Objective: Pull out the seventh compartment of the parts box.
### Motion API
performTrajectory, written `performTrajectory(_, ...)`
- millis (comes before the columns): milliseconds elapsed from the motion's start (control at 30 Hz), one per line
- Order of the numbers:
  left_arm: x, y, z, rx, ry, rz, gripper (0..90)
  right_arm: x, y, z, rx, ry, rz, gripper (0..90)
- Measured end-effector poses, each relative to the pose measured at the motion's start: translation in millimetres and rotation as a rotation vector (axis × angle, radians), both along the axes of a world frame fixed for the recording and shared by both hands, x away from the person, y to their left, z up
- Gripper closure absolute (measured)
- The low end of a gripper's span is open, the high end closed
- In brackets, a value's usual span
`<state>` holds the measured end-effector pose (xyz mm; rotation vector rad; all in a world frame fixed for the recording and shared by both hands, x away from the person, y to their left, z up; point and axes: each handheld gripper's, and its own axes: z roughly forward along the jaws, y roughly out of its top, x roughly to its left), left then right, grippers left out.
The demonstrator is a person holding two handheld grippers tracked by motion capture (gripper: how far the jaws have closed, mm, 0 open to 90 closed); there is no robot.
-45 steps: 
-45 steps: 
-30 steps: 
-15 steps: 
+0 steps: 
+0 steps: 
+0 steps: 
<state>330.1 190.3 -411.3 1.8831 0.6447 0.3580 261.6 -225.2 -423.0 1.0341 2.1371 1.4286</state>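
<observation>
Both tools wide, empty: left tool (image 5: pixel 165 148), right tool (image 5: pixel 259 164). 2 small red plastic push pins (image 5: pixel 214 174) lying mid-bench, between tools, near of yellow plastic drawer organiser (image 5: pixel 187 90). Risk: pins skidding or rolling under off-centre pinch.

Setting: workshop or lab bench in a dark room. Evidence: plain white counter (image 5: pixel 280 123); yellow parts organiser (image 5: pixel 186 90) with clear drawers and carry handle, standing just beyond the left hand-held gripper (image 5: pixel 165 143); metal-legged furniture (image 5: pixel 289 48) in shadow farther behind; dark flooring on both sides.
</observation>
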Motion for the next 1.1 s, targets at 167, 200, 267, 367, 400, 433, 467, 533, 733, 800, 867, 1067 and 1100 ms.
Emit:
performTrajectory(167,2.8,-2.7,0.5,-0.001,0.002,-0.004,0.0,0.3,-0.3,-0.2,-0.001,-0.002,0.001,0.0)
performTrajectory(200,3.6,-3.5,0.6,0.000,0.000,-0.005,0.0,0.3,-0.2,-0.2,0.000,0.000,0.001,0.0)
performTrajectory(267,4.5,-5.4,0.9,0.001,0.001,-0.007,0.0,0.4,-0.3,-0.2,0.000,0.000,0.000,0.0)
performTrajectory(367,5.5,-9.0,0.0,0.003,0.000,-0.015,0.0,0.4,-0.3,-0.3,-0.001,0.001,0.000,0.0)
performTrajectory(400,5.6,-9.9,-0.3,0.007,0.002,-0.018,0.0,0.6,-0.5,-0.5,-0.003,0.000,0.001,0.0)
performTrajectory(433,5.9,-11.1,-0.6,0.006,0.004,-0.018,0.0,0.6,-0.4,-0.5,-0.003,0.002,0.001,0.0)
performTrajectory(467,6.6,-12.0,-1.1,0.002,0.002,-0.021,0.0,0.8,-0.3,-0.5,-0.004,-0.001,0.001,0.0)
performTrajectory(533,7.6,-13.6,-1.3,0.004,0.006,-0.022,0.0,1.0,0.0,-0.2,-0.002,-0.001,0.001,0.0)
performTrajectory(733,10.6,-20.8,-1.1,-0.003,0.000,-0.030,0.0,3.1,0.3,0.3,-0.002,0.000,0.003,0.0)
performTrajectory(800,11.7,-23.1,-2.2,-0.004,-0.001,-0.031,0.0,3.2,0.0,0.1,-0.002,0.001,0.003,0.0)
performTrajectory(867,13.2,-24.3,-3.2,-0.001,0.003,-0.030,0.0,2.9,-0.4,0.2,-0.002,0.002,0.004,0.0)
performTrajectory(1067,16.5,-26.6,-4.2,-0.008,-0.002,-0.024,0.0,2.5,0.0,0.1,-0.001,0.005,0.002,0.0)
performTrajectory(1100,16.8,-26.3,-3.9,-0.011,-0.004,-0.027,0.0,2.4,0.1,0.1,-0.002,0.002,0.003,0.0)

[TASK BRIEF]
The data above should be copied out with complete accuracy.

[RESPONSE BELOW]
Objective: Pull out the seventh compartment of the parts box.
### Motion API
performTrajectory, written `performTrajectory(_, ...)`
- millis (comes before the columns): milliseconds elapsed from the motion's start (control at 30 Hz), one per line
- Order of the numbers:
  left_arm: x, y, z, rx, ry, rz, gripper (0..90)
  right_arm: x, y, z, rx, ry, rz, gripper (0..90)
- Measured end-effector poses, each relative to the pose measured at the motion's start: translation in millimetres and rotation as a rotation vector (axis × angle, radians), both along the axes of a world frame fixed for the recording and shared by both hands, x away from the person, y to their left, z up
- Gripper closure absolute (measured)
- The low end of a gripper's span is open, the high end closed
- In brackets, a value's usual span
`<state>` holds the measured end-effector pose (xyz mm; rotation vector rad; all in a world frame fixed for the recording and shared by both hands, x away from the person, y to their left, z up; point and axes: each handheld gripper's, and its own axes: z roughly forward along the jaws, y roughly out of its top, x roughly to its left), left then right, grippers left out.
The demonstrator is a person holding two handheld grippers tracked by motion capture (gripper: how far the jaws have closed, mm, 0 open to 90 closed); there is no robot.
-45 steps: 
-45 steps: 
-30 steps: 
-15 steps: 
+0 steps: 
+0 steps: 
+0 steps: 
<state>330.1 190.3 -411.3 1.8831 0.6447 0.3580 261.6 -225.2 -423.0 1.0341 2.1371 1.4286</state>
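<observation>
Both tools wide, empty: left tool (image 5: pixel 165 148), right tool (image 5: pixel 259 164). 2 small red plastic push pins (image 5: pixel 214 174) lying mid-bench, between tools, near of yellow plastic drawer organiser (image 5: pixel 187 90). Risk: pins skidding or rolling under off-centre pinch.

Setting: workshop or lab bench in a dark room. Evidence: plain white counter (image 5: pixel 280 123); yellow parts organiser (image 5: pixel 186 90) with clear drawers and carry handle, standing just beyond the left hand-held gripper (image 5: pixel 165 143); metal-legged furniture (image 5: pixel 289 48) in shadow farther behind; dark flooring on both sides.
</observation>
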Motion for the next 1.1 s, targets at 167, 200, 267, 367, 400, 433, 467, 533, 733, 800, 867, 1067 and 1100 ms.
Emit:
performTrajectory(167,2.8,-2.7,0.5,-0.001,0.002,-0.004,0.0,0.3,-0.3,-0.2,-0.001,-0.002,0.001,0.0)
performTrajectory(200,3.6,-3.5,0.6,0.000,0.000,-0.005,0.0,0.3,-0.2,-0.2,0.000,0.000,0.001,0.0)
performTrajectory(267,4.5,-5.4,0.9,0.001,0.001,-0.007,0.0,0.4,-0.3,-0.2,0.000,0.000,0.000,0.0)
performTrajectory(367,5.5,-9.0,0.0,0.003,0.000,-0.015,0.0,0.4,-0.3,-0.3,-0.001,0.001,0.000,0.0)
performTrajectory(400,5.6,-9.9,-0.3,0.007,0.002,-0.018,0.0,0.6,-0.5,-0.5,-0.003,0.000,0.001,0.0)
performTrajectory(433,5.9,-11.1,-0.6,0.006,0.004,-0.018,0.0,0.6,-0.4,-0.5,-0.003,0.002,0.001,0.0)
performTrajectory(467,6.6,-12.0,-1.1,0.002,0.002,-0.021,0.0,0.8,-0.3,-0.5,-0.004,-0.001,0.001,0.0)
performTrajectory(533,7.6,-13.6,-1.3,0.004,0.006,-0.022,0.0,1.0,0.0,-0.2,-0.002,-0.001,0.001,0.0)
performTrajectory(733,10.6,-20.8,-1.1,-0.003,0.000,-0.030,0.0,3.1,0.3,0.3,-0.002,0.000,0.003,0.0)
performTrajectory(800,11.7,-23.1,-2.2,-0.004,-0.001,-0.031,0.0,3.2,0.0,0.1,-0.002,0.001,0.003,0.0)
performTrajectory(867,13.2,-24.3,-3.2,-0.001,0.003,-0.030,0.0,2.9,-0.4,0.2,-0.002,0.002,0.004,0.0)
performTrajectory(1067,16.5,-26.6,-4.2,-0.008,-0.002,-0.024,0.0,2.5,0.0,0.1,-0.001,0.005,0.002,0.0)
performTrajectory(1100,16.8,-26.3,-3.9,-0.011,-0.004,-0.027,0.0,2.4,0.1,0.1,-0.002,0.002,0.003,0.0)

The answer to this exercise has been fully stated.